Hypertensive renal disease is one of the common chronic kidney diseases (CKDs) and an important cause of end-stage renal disease (ESRD) all over the world.1 At present, the pathogenesis of renal failure caused by hypertensive renal disease has not been fully elucidated in the academic community, which may be related to blood pressure, metabolic excretion disorder, acid–base balance disorder, electrolyte disorder, and so on.2 Later studies have shown that there is a correlation between diastolic blood pressure (DBP) and hypertensive renal disease with renal failure (HRDRF).3 Previous studies have found that hypertensive patients with elevated DBP are more likely to develop HRDRF and have a higher severity of the disease.4 However, most of these results are from observational studies and may be affected by confounding factors, so the causal relationship between DBP and HRDRF is not clear. In addition, cardiac function (e.g., heart failure [HF], heart arrhythmia [HA], and atherosclerotic heart disease [AHD]) is decreased in patients with DBP. HF is a complex syndrome with impaired ventricular filling or ejection capacity, which is the end-stage state of cardiovascular disease in most patients.5 HF is often used as a risk factor to predict the morbidity and mortality of renal disease with renal failure.6

It was found that HF was associated with the increased risk of HRDRF.7 This suggests that HF may be a mediating factor affecting the causality relationship between DBP and HRDRF. Therefore, this study uses the network Mendelian randomization (MR) method, and the causality relationship between DBP and HRDRF was analyzed.

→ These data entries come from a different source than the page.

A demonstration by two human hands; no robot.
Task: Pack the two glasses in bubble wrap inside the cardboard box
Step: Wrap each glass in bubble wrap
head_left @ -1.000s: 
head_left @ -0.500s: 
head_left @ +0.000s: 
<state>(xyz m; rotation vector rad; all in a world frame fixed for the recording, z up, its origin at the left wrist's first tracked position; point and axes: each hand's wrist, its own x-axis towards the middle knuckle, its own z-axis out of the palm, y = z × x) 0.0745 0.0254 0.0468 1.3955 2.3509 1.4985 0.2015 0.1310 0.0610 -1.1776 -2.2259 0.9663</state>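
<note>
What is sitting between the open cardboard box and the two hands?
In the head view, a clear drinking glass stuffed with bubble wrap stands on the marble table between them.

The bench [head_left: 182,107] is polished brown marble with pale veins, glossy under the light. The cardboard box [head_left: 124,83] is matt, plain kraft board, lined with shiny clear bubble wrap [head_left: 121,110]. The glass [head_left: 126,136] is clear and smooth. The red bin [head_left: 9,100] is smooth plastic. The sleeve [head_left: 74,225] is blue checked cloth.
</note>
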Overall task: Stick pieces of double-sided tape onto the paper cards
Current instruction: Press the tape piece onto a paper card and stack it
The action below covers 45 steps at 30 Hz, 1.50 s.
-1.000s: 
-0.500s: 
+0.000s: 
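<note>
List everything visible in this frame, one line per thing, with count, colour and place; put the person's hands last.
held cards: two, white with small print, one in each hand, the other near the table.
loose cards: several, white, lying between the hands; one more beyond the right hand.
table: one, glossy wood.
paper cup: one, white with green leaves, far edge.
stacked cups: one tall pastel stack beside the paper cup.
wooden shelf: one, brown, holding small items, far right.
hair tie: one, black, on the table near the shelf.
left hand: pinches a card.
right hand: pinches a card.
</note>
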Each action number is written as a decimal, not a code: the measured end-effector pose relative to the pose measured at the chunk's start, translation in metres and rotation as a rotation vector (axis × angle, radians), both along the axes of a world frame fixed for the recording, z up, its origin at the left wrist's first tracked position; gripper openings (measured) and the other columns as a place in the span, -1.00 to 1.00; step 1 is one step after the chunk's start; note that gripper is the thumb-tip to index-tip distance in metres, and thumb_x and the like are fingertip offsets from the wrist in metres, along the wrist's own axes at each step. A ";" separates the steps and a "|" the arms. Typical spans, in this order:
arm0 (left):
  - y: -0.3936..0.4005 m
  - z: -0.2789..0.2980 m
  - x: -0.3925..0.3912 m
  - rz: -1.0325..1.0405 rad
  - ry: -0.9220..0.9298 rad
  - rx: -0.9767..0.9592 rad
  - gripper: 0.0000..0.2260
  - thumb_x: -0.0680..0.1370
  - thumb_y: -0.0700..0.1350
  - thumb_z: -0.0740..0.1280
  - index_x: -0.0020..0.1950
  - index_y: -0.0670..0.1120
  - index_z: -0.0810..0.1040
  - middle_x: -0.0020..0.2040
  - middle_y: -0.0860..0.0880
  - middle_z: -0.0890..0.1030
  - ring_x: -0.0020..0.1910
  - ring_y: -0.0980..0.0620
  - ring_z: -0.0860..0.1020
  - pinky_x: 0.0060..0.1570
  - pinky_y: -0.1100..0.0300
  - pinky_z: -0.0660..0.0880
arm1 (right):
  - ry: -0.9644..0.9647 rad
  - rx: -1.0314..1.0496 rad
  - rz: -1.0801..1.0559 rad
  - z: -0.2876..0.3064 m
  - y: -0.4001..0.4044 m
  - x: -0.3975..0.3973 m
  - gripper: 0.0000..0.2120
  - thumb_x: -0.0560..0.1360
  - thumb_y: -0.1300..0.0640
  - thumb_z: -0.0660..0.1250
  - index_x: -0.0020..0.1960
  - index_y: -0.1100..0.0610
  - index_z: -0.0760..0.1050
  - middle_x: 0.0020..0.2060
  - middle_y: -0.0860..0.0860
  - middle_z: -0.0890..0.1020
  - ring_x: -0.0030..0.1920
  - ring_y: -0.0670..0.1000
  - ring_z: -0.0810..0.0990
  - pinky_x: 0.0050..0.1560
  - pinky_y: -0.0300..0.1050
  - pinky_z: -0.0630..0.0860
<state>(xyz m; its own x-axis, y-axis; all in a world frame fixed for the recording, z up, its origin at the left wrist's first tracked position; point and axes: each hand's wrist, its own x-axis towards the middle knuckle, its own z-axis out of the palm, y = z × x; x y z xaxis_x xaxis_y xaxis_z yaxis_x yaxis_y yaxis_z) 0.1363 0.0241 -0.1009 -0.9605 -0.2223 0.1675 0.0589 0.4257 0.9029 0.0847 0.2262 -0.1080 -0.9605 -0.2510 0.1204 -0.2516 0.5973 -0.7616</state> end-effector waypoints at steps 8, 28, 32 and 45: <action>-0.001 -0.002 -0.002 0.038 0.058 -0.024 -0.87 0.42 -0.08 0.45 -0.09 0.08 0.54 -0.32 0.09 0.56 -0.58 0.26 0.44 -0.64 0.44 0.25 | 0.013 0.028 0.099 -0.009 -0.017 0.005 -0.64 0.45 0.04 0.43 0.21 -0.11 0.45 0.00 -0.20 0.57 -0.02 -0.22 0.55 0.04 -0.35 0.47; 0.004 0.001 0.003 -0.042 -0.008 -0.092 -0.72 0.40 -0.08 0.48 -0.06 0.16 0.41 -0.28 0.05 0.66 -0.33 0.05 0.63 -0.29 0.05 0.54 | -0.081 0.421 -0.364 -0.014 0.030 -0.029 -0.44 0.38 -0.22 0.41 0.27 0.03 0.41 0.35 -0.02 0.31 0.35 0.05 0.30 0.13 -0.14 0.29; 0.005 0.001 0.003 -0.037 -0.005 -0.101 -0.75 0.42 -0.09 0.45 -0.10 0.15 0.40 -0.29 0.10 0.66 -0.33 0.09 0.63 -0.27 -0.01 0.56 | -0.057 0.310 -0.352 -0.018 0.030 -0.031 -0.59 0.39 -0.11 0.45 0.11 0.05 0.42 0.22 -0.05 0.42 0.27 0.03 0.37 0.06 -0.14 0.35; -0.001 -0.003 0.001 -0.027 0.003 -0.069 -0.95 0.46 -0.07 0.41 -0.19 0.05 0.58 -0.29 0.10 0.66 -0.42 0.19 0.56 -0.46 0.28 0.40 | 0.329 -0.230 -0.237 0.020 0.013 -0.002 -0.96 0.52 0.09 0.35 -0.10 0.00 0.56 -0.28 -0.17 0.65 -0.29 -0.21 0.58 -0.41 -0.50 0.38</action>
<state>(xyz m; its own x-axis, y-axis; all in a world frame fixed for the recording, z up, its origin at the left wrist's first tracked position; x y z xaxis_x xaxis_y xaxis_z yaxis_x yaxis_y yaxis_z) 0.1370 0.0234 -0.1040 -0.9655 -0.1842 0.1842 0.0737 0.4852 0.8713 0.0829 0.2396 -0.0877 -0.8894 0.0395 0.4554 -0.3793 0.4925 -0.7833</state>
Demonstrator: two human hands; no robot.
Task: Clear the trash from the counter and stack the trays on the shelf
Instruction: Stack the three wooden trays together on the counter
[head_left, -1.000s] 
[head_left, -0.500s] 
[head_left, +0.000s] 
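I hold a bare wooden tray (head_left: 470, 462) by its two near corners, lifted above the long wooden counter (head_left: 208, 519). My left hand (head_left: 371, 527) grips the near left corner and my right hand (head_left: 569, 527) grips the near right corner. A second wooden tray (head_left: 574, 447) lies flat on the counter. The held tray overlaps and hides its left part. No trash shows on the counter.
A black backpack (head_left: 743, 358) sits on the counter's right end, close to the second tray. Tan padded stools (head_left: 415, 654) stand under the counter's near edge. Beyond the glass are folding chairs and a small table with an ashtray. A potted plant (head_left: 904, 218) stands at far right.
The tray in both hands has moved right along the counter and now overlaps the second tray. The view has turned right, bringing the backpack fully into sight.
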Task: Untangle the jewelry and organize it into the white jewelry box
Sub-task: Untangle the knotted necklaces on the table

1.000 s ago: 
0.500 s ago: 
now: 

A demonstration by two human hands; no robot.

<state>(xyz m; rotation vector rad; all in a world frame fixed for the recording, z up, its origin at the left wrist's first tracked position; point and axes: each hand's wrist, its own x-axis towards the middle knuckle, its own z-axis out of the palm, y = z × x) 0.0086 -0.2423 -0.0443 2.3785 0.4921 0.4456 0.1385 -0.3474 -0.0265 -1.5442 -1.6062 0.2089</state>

It was also tested whether HF as a mediating factor mediates the relationship between DBP and HRDRF.

MR analysis is often used to study the causal effect between exposure factors and outcome factors.8 This method was proposed by Katan9 in 1986. The core idea is to use genetic variation as instrument variables (IVs) to study the causal relationship between exposure factors and outcome factors. This method avoids the interference of reverse causality and potential confounders encountered in traditional randomized controlled trials.9 We investigated the role of mediating factors using mediated MR, a causal inference method developed from traditional MR methods.10 Assuming that part of the causal relationship between exposure factors and outcome factors is mediated by mediating factors, the causal effect between mediating factors and outcome variables is attributed to the indirect effect of exposure factors on outcome factors.

Methods
Study design

The data used in this study were publicly available from the Genome-Wide Association Study (GWAS) statistical results. DBP was taken as the exposure factor and HRDRF was taken as the outcome factor. HF, HA, and AHD were included in the mediation analysis. Firstly, the overall causal effect of DBP and HRDRF was analyzed. Then the causality relationship between DBP and mediating factors was analyzed. The mediating factors significantly associated with DBP and HRDRF were selected for causal inference. Finally, we analyzed the proportion of mediating factors in the causality relationship between DBP and HRDRF. Summary statistics of genetic associations were obtained from the latest GWAS for different phenotypes. Table 1 summarizes the GWAS data used in this study and Figure 1 shows the study design.

Figure 1.

Study design.

Note: IVW, inverse variance weighted; MR, Mendelian randomization.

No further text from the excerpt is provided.